Chemotherapy utilizes chemicals that interfere with the cell division process - damaging proteins or DNA - so that cancer cells will become damaged and die. These treatments target any rapidly dividing cells (not necessarily just cancer cells), but normal cells can usually recover from any chemical-induced damage, while cancer cells cannot.
Chemotherapy is generally used to treat cancer that has spread or metastasized because the medicines travel throughout the entire body. Treatment occurs in cycles so the body has time to heal between doses. However, there are still common side effects such as hair loss, nausea, fatigue, and vomiting. Combination therapies often include multiple types of chemotherapy or chemotherapy combined with other treatment options.
One large-scale study has shown that daily low-dose aspirin improves the survival of patients with certain gastrointestinal cancers, such as colon cancer. While the mechanism is not well understood and aspirin's role in prevention has not been well studied, this information provides another possible adjunctive treatment option.

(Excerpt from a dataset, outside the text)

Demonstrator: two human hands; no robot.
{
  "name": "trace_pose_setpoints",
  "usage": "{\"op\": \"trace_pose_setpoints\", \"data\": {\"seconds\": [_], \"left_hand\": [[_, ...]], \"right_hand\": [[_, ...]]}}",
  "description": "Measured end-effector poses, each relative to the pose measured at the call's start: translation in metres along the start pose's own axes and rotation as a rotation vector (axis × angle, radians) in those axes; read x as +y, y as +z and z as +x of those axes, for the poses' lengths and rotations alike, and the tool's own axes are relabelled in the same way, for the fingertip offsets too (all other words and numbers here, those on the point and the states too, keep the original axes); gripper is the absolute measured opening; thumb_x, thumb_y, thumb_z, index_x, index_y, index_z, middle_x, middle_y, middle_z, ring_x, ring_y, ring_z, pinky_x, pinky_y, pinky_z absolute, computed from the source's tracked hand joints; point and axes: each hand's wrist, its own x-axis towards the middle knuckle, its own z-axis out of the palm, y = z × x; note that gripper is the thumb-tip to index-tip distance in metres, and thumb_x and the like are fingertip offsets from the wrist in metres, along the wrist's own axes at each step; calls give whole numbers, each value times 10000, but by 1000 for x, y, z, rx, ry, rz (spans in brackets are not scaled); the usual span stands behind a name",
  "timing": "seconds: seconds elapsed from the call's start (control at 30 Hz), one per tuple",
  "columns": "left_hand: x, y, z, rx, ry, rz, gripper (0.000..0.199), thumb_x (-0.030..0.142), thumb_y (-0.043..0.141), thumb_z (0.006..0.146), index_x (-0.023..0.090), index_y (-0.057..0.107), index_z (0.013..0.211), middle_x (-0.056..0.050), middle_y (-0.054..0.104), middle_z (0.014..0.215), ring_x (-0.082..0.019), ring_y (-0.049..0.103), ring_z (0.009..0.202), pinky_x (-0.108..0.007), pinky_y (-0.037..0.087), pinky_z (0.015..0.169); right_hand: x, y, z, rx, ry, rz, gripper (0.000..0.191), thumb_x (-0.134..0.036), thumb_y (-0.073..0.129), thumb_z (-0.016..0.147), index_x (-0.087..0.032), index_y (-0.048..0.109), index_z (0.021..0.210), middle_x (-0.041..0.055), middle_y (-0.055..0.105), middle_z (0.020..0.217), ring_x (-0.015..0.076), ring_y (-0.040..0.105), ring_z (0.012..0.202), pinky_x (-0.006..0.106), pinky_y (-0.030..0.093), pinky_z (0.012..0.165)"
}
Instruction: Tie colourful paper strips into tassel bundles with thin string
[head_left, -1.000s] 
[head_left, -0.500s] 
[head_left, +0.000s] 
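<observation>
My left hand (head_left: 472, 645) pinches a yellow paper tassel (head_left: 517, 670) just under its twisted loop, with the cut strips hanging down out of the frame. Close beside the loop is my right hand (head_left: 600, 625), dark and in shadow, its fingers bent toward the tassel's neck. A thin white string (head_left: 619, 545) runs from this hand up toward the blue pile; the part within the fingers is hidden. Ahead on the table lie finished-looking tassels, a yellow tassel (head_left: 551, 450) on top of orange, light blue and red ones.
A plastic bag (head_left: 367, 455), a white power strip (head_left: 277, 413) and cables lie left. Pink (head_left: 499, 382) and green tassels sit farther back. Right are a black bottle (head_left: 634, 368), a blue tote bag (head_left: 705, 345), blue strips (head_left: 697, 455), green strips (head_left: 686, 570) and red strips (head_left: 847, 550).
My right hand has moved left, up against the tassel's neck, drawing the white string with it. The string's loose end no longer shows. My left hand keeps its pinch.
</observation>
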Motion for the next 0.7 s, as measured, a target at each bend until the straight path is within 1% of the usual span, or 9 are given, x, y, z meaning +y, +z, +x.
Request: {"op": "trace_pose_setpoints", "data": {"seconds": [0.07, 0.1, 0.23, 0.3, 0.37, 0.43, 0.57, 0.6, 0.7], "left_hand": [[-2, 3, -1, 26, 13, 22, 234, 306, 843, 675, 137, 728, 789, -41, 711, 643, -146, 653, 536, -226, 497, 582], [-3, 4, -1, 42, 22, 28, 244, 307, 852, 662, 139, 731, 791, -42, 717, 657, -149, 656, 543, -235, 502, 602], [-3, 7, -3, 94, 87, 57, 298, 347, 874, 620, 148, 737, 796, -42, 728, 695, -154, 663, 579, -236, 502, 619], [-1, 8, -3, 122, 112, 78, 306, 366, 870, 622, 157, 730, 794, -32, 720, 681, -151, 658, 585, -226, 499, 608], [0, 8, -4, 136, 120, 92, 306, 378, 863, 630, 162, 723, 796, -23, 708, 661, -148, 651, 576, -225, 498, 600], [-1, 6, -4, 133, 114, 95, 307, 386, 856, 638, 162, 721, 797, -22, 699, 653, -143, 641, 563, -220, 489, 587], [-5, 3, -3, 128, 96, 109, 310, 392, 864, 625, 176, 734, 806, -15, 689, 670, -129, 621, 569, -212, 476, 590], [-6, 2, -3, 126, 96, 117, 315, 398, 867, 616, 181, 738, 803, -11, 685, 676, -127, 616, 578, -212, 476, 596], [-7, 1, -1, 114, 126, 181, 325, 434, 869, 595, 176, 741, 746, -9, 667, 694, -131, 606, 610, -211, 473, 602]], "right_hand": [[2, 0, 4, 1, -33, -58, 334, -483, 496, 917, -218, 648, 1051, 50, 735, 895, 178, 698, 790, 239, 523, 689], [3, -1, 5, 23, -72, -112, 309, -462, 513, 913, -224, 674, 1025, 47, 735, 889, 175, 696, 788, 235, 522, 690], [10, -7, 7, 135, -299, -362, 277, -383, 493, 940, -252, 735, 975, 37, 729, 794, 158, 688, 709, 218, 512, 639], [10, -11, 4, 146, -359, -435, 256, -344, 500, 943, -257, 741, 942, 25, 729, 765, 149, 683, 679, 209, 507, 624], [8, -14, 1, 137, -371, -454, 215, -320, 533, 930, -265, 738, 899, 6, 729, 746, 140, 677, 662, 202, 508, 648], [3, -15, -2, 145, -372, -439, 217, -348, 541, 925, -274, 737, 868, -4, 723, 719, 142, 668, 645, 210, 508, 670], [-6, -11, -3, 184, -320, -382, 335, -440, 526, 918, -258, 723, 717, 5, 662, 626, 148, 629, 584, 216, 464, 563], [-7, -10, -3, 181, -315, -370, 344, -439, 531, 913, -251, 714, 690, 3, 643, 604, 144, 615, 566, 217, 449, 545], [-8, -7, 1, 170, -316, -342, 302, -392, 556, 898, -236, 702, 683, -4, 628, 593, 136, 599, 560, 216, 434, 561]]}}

Radiation treatment, also known as radiotherapy, destroys cancer by focusing high-energy rays on the cancer cells. This causes damage to the molecules that make up the cancer cells and leads them to die.
Radiotherapy uses high-energy gamma-rays that are emitted from metals such as radium or high-energy x-rays. Radiotherapy can be used as a standalone treatment to shrink a tumor or destroy cancer cells; it is also used in combination with other cancer treatments.
Radiation treatments are not often used for early stage colon cancers, but may be employed if early stage rectal cancer has penetrated the wall of the rectum or traveled to nearby lymph nodes.
Side effects of radiation therapy may include mild skin changes resembling sunburn or suntan, nausea, vomiting, diarrhea, and fatigue. Patients also tend to lose their appetites and have trouble maintaining weight, but most side effects subside a few weeks after completing treatment.